The next two models are modern PLA vehicles consisting of the ZBD-04A Tracked IVF (ZBD-04A 步兵战车步兵战车), and the ZBL-09 Snow Leopard IVF (雪豹 ZBD-09式 步兵战车).

The ZBD-04A consists of 43 parts in tan plastic (a green version of this model also exists), and two wire antennae.

The ZBD-09 consists of 26 parts in green plastic, 8 wheels in black plastic with painted hubs, and 4 metal axles.

Assembly of the models is very simple, but one interesting feature is the way the bustle racks for the ZBD-04 require folding before installation.

This is something you would typically do with photoetch, but the properties of the plastic used for the kit makes it possible to get a similar effect without the need for special tools, or having to complicate the mold.

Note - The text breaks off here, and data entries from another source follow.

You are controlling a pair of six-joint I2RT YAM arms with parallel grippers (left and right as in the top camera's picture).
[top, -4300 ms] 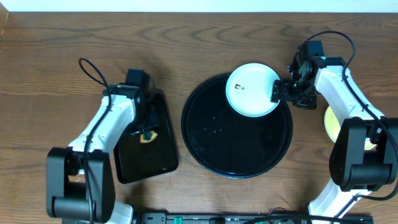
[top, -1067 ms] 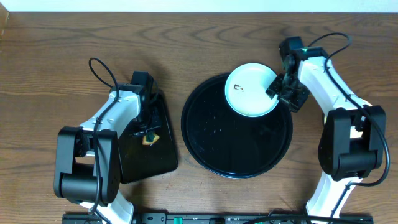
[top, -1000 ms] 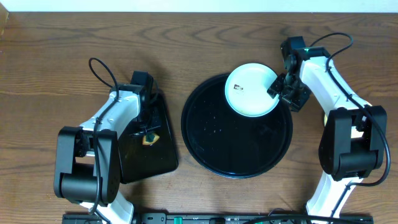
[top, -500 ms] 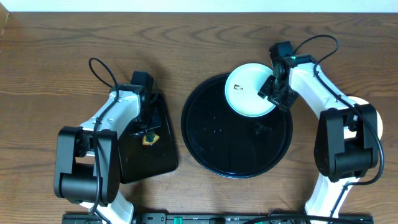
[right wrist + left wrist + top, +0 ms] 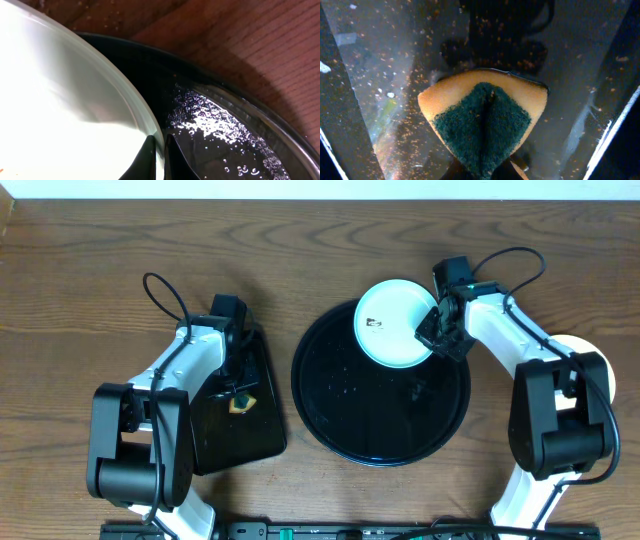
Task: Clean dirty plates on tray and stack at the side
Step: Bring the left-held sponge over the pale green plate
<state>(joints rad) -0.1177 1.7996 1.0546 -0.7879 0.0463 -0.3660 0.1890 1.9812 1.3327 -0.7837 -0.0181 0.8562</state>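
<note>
A pale light-blue plate (image 5: pixel 393 322) with a small dark smear lies over the far rim of the round black tray (image 5: pixel 380 415). My right gripper (image 5: pixel 432 335) is shut on the plate's right rim. In the right wrist view the thin rim of the plate (image 5: pixel 60 110) sits pinched between the two dark fingers (image 5: pixel 175 160). My left gripper (image 5: pixel 238 395) is shut on a yellow sponge with a green scouring face (image 5: pixel 482 120) and holds it just above the wet rectangular tray (image 5: pixel 230 430). A pale yellow plate (image 5: pixel 585 348) peeks out behind the right arm.
The rectangular black tray (image 5: pixel 380 75) is wet and speckled with crumbs. Water drops glisten on the round tray (image 5: pixel 225 135). Brown wooden table (image 5: pixel 300 250) surrounds both trays. Cables loop from both arms.
My right gripper moved left onto the plate's rim and shut on it. The plate has shifted slightly left and away. The left arm and sponge have not moved.
</note>
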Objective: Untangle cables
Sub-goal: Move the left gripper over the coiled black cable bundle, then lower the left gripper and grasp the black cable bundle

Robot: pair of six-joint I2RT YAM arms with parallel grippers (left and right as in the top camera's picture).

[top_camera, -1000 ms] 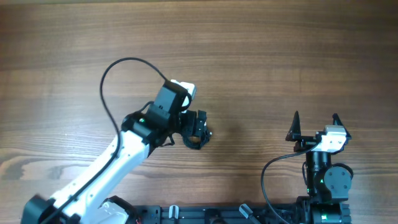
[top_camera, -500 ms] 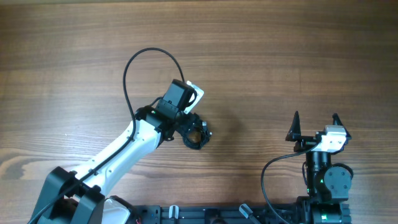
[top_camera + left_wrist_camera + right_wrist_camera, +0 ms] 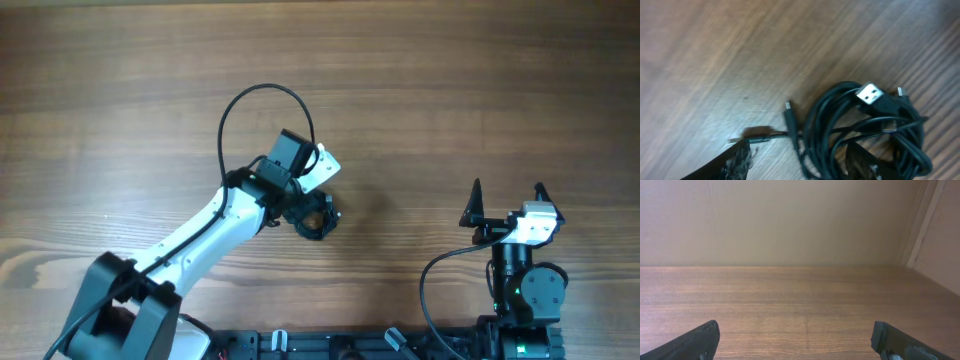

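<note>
The cables lie in one tight black coil on the counter, a little left of the middle and towards the near side, with a flat plug on top and a small plug poking out to the left. The left fingers stand apart, straddling the near edge of the coil with a gap on one side, so they're not clamped on anything. I'd say this is the first grab, just going in. Next it wants a pinch on one strand or plug end rather than the whole bunch, then a pull out to the side. The right fingers are spread wide and empty, parked near the right front edge, well apart from the coil. There's bare wood all round, most of it on the far side.
</note>
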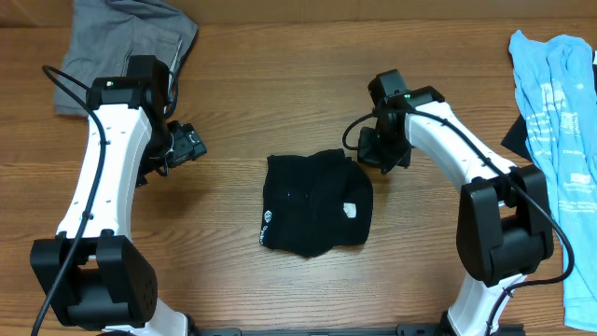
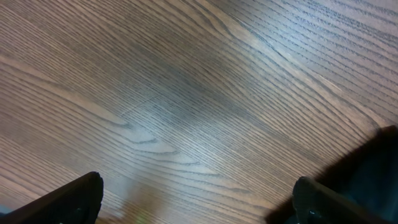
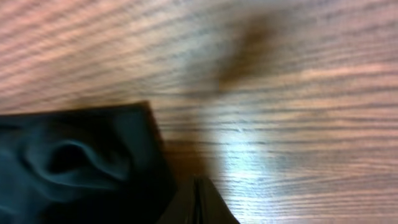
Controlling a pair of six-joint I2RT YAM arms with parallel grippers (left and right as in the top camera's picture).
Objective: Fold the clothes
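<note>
The black T-shirt [image 1: 314,203] lies folded into a small bundle at the middle of the table, a white round logo at its lower left and a white tag at its right. My left gripper [image 1: 187,145] is open and empty over bare wood, left of the shirt; its fingertips [image 2: 196,199] frame plain table, with a dark edge of the shirt [image 2: 379,158] at the right. My right gripper [image 1: 378,151] is shut and empty, just off the shirt's upper right corner. In the right wrist view its closed fingers [image 3: 199,202] sit beside the shirt's corner [image 3: 81,155].
A grey folded garment [image 1: 121,47] lies at the back left, behind my left arm. A light blue printed shirt [image 1: 564,103] lies along the right edge. The table is brown wood [image 1: 280,93].
</note>
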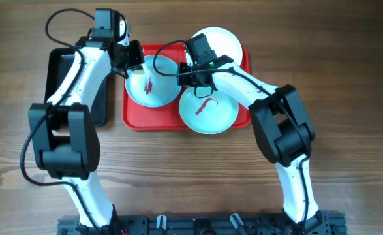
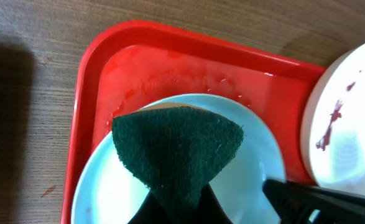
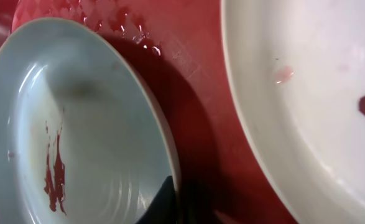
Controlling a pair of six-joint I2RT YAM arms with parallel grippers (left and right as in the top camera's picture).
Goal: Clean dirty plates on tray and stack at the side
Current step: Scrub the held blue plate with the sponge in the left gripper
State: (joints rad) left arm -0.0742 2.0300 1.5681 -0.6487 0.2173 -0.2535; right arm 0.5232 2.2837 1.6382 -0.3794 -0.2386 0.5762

I painted the tracks and wheels of the ZBD-04 before assembly because the side skirts would make painting difficult after the upper and lower hulls are connected.

The ZBD-04 has a choice of two configurations based on the parts attached to the hull. I went with option 1, but I'll probably order another model to build the other configuration.

Hatches on the hull and turret can open and close, but a bit of clean-up may be needed for the hull hatch to fully close. The barrel can pivot up and down, and the turret can rotate.

The 4D ZBD-09 is very similar to the Dragon Armor ZBL-09, albeit a bit less detailed. Both chain-guns are simplified and fixed in a raised position.

4D (left) v Dragon (right)

For both models, options are provided to have the turret hatches opened or closed. I went with the closed option for the 4D model, and open option for the Dragon model.

Dragon (top) v 4D (bottom)

The Dragon model comes with two doors for the rear hatch to allow the model to be displayed with open or closed hatch. The 4D model has a hinged door so the hatch can open and close.

Dragon (left) v 4D (right)

The only thing that was obviously inaccurate on the 4D model from what I can tell are the front mirrors.

The mirrors of the Dragon model are the correct rectangular shape, while the 4D model has round mirrors.

Overall, I would say that the models are not too bad, though they would look more like actual PLA vehicles if they were painted with [digital] camouflage. It's also odd that the national markings do not have the "八一 " inside the emblem, which makes them look a bit off.